:: YOUR OBJECTIVE ::
Here is a listing. Set it down again exactly.

:: STORED DATA ::

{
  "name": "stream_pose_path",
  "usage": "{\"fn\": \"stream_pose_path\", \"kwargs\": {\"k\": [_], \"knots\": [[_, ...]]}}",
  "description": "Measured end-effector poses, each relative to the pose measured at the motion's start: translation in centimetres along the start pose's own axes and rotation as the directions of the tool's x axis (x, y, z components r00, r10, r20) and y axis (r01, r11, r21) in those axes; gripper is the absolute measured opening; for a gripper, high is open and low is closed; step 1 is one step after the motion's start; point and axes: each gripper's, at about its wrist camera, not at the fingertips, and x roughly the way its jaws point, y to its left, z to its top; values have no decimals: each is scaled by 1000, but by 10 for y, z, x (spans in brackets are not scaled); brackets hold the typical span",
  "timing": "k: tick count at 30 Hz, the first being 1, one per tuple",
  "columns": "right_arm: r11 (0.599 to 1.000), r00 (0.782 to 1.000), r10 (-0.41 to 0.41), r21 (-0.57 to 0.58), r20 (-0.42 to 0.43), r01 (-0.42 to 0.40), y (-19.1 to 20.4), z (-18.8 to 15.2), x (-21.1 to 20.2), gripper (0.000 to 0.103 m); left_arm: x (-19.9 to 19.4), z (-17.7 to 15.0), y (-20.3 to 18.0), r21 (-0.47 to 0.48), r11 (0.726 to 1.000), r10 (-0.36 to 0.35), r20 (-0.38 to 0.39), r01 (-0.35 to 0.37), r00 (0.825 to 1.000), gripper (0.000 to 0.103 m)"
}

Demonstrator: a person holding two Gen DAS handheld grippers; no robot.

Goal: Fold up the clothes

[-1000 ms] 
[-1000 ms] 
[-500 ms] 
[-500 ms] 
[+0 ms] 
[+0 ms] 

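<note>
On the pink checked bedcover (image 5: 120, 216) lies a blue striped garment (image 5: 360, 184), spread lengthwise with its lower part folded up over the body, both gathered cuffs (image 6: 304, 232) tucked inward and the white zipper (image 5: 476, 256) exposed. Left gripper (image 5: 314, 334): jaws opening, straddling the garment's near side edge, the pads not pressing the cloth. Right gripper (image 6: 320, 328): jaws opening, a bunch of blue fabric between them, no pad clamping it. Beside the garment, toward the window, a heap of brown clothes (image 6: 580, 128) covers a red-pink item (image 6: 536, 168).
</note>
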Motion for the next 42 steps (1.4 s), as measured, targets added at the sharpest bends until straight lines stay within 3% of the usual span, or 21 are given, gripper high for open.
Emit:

:: RESULT FOR THIS TASK ::
{
  "name": "stream_pose_path",
  "usage": "{\"fn\": \"stream_pose_path\", \"kwargs\": {\"k\": [_], \"knots\": [[_, ...]]}}",
  "description": "Measured end-effector poses, each relative to the pose measured at the motion's start: translation in centimetres along the start pose's own axes and rotation as the directions of the tool's x axis (x, y, z components r00, r10, r20) and y axis (r01, r11, r21) in those axes; gripper is the absolute measured opening; for a gripper, high is open and low is closed; step 1 is one step after the motion's start; point and axes: each gripper's, at about its wrist camera, not at the fingertips, and x roughly the way its jaws point, y to its left, z to its top; values have no decimals: each is scaled by 1000, but by 10 for y, z, x (spans in brackets are not scaled); brackets hold the typical span",
  "timing": "k: tick count at 30 Hz, the first being 1, one per tuple",
  "columns": "right_arm: r11 (0.599 to 1.000), r00 (0.782 to 1.000), r10 (-0.41 to 0.41), r21 (-0.57 to 0.58), r20 (-0.42 to 0.43), r01 (-0.42 to 0.40), y (-19.1 to 20.4), z (-18.8 to 15.2), x (-21.1 to 20.2), gripper (0.000 to 0.103 m); left_arm: x (-19.9 to 19.4), z (-17.7 to 15.0), y (-20.3 to 18.0), r21 (-0.47 to 0.48), r11 (0.726 to 1.000), r10 (-0.36 to 0.35), r20 (-0.38 to 0.39), r01 (-0.35 to 0.37), r00 (0.825 to 1.000), gripper (0.000 to 0.103 m)"
}

Demonstrator: a person holding two Gen DAS handheld grippers; no robot.

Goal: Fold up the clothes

[-1000 ms] 
[-1000 ms] 
[-500 ms] 
[-500 ms] 
[+0 ms] 
[+0 ms] 

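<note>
On the pink checked bedcover (image 5: 120, 216) lies a blue striped garment (image 5: 360, 184), spread lengthwise with its lower part folded up over the body, both gathered cuffs (image 6: 304, 232) tucked inward and the white zipper (image 5: 476, 256) exposed. Left gripper (image 5: 314, 334): jaws opening, straddling the garment's near side edge, the pads not pressing the cloth. Right gripper (image 6: 320, 328): jaws opening, a bunch of blue fabric between them, no pad clamping it. Beside the garment, toward the window, a heap of brown clothes (image 6: 580, 128) covers a red-pink item (image 6: 536, 168).
</note>
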Motion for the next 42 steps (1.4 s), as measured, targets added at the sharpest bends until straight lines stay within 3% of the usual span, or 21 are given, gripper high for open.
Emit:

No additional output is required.